Normally I don't have a lot of reason to cross my fencing life into the stuff I write about in the blog. But the round the clock immersion did lead to a moment of cross over. One of the last days of camp two girls, about thirteen, came up and asked if they could use some wall space, I could see on one of their phones that she had up a page that said “How to Summon Creepypastas.” She made a bit of a comment about trying what the web page said, and I cut in with “hey, I don't think you girls should be messing with that.” She and her friend tried to persist, a third girl turned and ran calling back to them that she wanted nothing to do with it. It was a little amusing. It was also a little odd realizing that I was telling them “hey, don't go do magic” and leaving it at that. It wouldn't have been right to have a more in depth conversation about it. On the other hand, these are internet fantasies. I turned to my assistant coach, who knows I'm a magician, and said “What is with all this creepypasta stuff? We have monsters and spirits which have been around for thousands of years why do people need to invent new things, why can't kids conjure real spirits?” He pointed out that a lot of them overlap with traditional folklore. I hadn't looked at any of them in depth. In my mind “creepy pasta” is when I forget to throw away left over spaghetti and it gets moldy and grows legs in the fridge. Looking over some of the summoning instructions some of them do remind me of existing folklore, which could be an interesting thing to look at. But the word “creepypasta” is too cute and makes me imagine cartoon yokai.
So why would kids who don't do magic want to summon these creepypasta creatures? In Bruce Coville's Book of Monsters he talked about people telling scary stories because we need to inoculate ourselves against the fear of danger and death. We can't put ourselves in actually dangerous situations, so we have to expose ourselves to things which can frighten us without exposing ourselves to harm. This seems to be a basic human need. Coville mentions roller coasters as another example of this. There are lots of things in life like this, and the telling of scary stories is a pretty ubiquitous amongst humans. Sometimes they help inform us about things in life to be careful about, sometimes they convey knowledge about esoteric powers, sometimes, maybe they are just stories. So, if there is a human need to be afraid, in a safe context, maybe it's good that we've got these new stories and kids are into them and they're getting to be safely afraid.

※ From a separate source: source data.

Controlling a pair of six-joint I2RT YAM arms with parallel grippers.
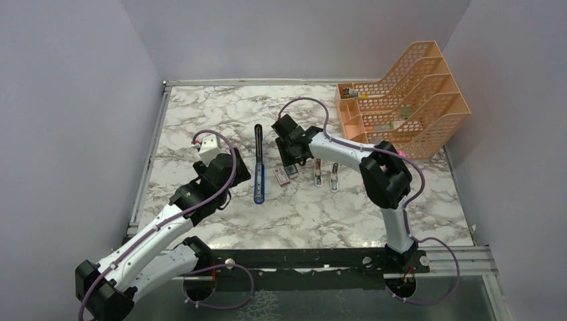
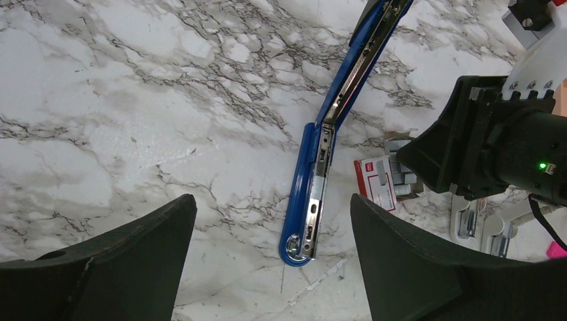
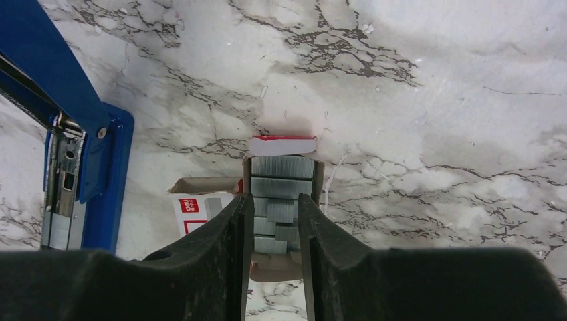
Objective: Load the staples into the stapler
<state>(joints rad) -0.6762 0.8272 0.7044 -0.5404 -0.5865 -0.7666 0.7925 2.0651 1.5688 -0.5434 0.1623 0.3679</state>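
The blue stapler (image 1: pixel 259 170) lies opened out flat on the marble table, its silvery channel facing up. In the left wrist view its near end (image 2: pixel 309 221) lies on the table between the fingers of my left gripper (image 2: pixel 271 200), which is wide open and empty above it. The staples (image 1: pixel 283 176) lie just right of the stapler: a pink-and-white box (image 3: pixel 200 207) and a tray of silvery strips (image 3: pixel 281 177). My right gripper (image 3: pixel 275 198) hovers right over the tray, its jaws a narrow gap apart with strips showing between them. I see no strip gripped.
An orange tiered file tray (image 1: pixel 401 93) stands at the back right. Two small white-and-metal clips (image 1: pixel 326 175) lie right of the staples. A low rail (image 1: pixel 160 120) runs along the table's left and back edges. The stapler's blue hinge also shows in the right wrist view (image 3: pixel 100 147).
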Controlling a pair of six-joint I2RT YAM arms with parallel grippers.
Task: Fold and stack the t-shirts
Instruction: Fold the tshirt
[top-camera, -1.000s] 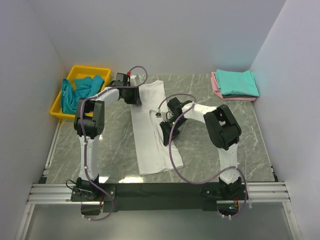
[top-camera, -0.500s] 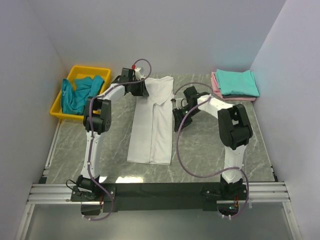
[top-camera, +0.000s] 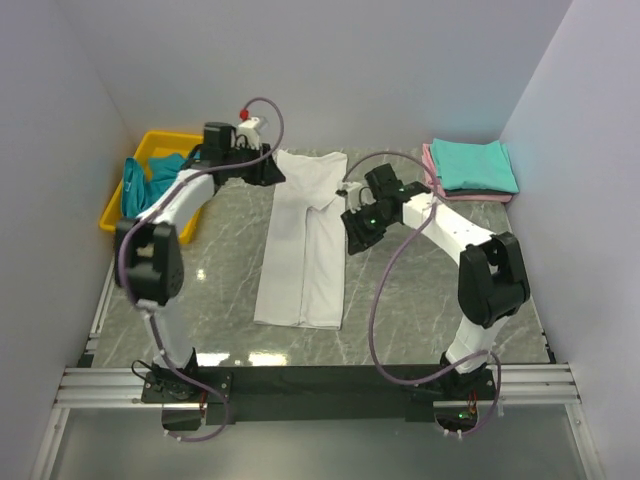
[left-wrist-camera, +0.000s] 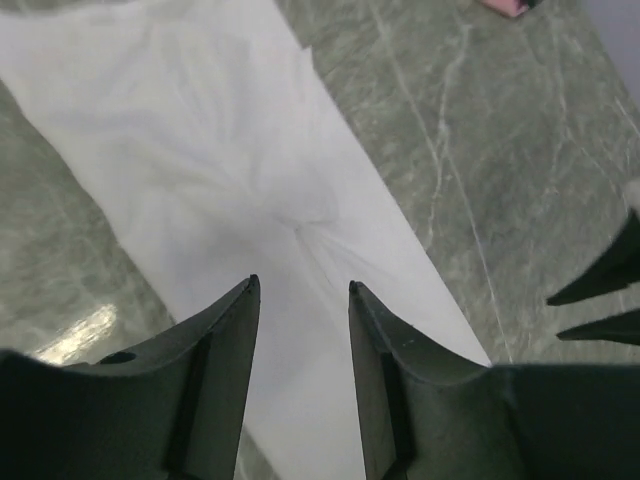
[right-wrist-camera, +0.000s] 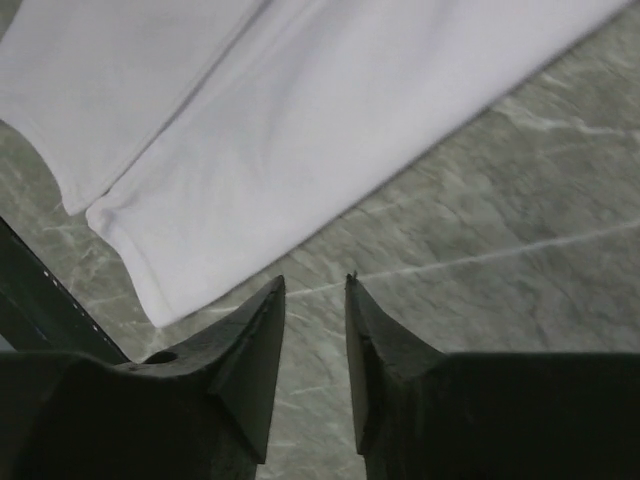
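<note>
The white t-shirt lies flat on the tabletop beside the yellow tray, folded lengthwise into a long narrow strip. A teal t-shirt sits crumpled in the tray. A folded stack of teal over pink lies at the opposite end of the tabletop from the tray.

Left gripper: jaws spread, nothing between them, above the strip's far end on the tray side. Right gripper: jaws slightly apart and empty, just off the strip's edge away from the tray.

Assessment: the lengthwise fold appears complete and the cloth released. The next move likely calls for pinching both corners of one short end and carrying it over the other.

Compared with half a second ago, both grippers have lifted off the cloth, the left drawing back toward the tray. The strip is unchanged. A second ago it lay skewed.
</note>
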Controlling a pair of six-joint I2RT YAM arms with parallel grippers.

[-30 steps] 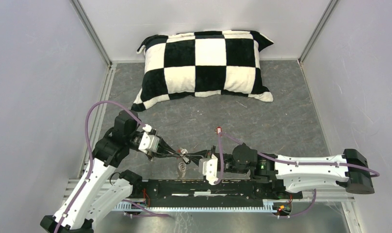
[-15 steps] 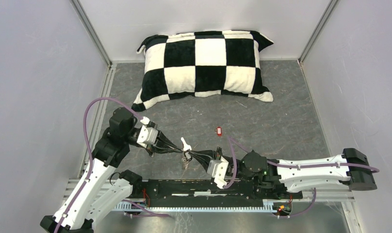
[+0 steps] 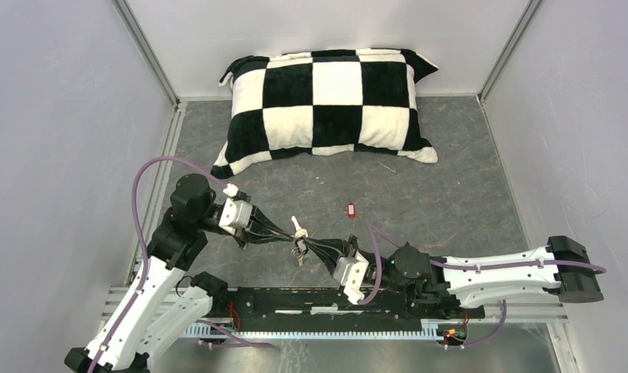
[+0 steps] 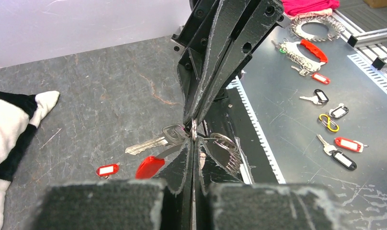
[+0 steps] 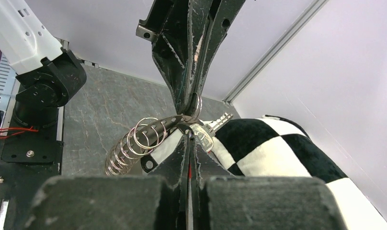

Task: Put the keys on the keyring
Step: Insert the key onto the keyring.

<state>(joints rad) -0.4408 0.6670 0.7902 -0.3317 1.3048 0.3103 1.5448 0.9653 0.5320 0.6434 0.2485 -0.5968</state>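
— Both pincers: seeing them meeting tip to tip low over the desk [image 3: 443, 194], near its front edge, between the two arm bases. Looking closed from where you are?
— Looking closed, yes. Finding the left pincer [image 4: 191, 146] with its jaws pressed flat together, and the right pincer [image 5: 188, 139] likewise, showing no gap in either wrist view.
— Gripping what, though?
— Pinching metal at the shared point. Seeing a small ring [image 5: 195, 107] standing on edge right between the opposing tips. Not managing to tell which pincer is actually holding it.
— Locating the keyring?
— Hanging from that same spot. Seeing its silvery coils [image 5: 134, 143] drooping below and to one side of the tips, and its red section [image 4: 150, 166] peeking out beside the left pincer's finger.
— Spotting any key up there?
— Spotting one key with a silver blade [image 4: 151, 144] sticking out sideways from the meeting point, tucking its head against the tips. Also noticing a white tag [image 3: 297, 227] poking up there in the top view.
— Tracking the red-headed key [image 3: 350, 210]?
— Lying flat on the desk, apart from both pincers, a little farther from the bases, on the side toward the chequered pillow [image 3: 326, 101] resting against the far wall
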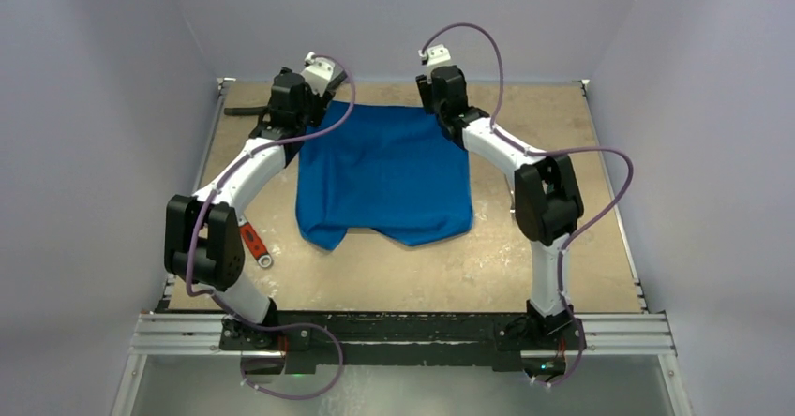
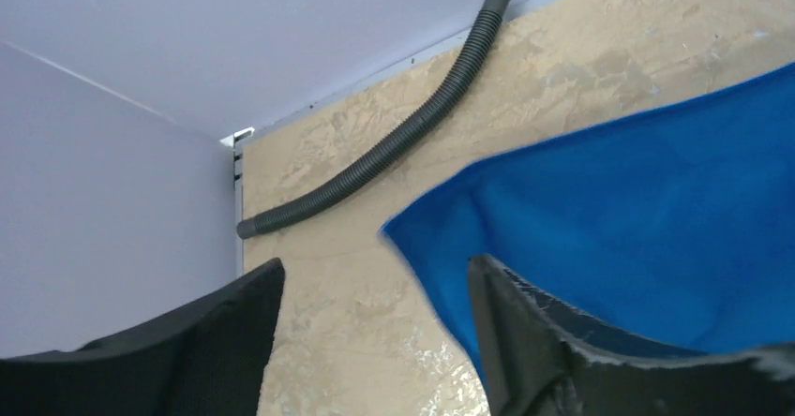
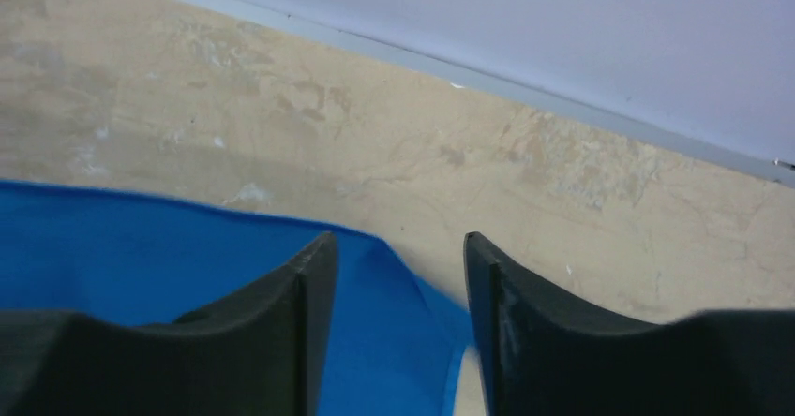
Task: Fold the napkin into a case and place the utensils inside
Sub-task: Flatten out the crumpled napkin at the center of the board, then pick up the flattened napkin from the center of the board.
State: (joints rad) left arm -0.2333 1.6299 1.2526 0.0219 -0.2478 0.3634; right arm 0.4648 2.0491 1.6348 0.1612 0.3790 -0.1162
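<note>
Napkin (image 1: 384,172): spread on tabletop (image 1: 525,275), not yet a case.
Left pincer (image 2: 375,280): wide open, empty, beside far corner.
Right pincer (image 3: 398,257): open, empty, astride other corner.
Advice: pinch both corners together, lift evenly.

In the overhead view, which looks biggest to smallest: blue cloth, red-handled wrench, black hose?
1. The blue cloth, by far largest.
2-3. The red-handled wrench and black hose: cannot rank. The left arm hides part of each, and what shows looks alike in length.

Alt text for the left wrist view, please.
A corner of the blue napkin pokes into the gap of the open left gripper, over the tan table. A black ribbed hose lies beyond, by the wall.
</note>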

But what about when kids decide to murder other kids to conjure Slenderman? The idea of creating new stories is great. The idea of stepping up to the edge of terror and coming close to conjuring something dangerous and deadly and mysterious but not quite doing it...I think that should probably be part of every kid's childhood at some point. When I was a kid, you always stopped short of saying Bloody Mary or of saying Candyman, you didn't even quite know which cemetery to go sleep at to conjure Black Aggie, you just knew you slept at the cemetery with her statue. Kids today seem more intense with this, even the ones not looking to stab their friends to death, there is a fear, but also a certain glee about these creatures. Maybe it's the friendly categorization of Creepypasta. It kind of reminds me of another thing that's been popping up lately. That silly meme about the appropriate age for Ouija boards. “The recommended age for a Ouija board is 8, so you have to be 21 to drink but 8 is old enough to conjure demons?”

Kids don't step up to a line with a Ouija board. They gleefully giggle about talking to unknown spirits, the dead, and whatever happens to answer. This isn't a new thing with kids today. It's treated as a kid appropriate game. So it feels safe and fun. But, if you go with the idea of reaching out and calling to whatever, and letting it get channeled through you, then Ouija is kind of the occult equivalent of having unprotected sex in a cheap whore house. As a tool, used correctly, it can be fine. Probably not a kid's toy, but otherwise a valid tool of magic.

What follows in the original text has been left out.